_WORK REQUIRED_. Within the material below, transcribe exactly the lines from the one holding "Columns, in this" through the one holding "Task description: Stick", keeping both ends and skipping the rest.

_EXERCISE DATA_.

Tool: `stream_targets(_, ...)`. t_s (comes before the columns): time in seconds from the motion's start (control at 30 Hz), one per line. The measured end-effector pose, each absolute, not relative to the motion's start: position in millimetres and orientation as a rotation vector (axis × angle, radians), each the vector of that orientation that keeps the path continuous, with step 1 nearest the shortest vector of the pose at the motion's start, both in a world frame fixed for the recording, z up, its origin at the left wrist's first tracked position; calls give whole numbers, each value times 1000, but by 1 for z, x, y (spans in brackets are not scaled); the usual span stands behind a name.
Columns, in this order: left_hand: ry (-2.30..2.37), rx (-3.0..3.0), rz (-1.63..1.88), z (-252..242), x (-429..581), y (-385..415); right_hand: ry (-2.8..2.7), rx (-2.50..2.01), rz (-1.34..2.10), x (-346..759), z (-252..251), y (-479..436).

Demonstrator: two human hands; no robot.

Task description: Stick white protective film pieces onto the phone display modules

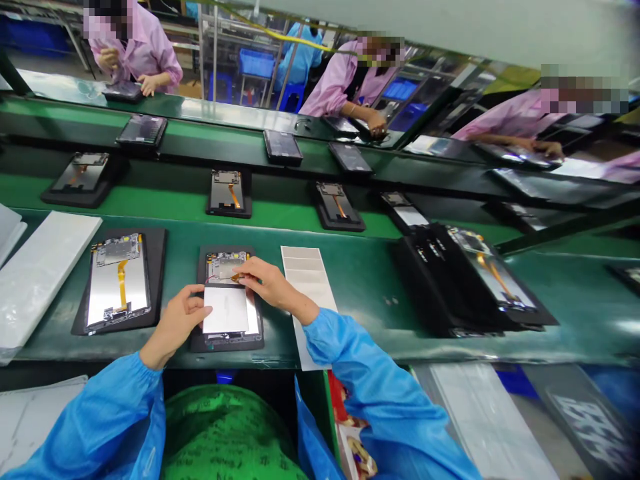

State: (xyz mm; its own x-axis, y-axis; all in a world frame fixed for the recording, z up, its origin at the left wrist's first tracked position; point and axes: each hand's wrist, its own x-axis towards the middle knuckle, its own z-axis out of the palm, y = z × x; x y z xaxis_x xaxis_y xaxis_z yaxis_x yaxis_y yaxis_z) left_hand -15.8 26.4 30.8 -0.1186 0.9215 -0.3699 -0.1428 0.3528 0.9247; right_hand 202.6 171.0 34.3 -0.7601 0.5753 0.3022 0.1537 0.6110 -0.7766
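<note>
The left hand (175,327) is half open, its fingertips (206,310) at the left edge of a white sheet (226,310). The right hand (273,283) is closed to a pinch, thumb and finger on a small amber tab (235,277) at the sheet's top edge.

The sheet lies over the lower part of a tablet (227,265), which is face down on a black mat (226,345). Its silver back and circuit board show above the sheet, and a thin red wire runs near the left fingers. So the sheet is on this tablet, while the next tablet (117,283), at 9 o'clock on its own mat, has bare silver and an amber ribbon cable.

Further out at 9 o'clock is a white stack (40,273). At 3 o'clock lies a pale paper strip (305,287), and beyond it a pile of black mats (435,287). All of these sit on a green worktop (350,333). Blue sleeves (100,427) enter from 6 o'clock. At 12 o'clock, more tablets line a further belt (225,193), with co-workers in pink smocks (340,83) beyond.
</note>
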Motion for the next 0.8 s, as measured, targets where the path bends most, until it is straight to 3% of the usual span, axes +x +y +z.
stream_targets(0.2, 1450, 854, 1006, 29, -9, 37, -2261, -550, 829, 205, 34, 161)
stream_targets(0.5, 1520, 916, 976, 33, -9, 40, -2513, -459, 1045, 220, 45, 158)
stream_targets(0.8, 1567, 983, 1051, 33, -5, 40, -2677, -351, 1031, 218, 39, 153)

_ANSWER SPACE_.
Columns, in this order: left_hand: ry (-2.30..2.37), rx (-3.0..3.0), rz (-1.63..1.88), z (-252..242), x (-429..581), y (-385..415); right_hand: ry (-2.8..2.7), rx (-2.50..2.01), rz (-1.34..2.10), x (-346..759), z (-252..251), y (-479..436).

Demonstrator: two human hands; no robot.

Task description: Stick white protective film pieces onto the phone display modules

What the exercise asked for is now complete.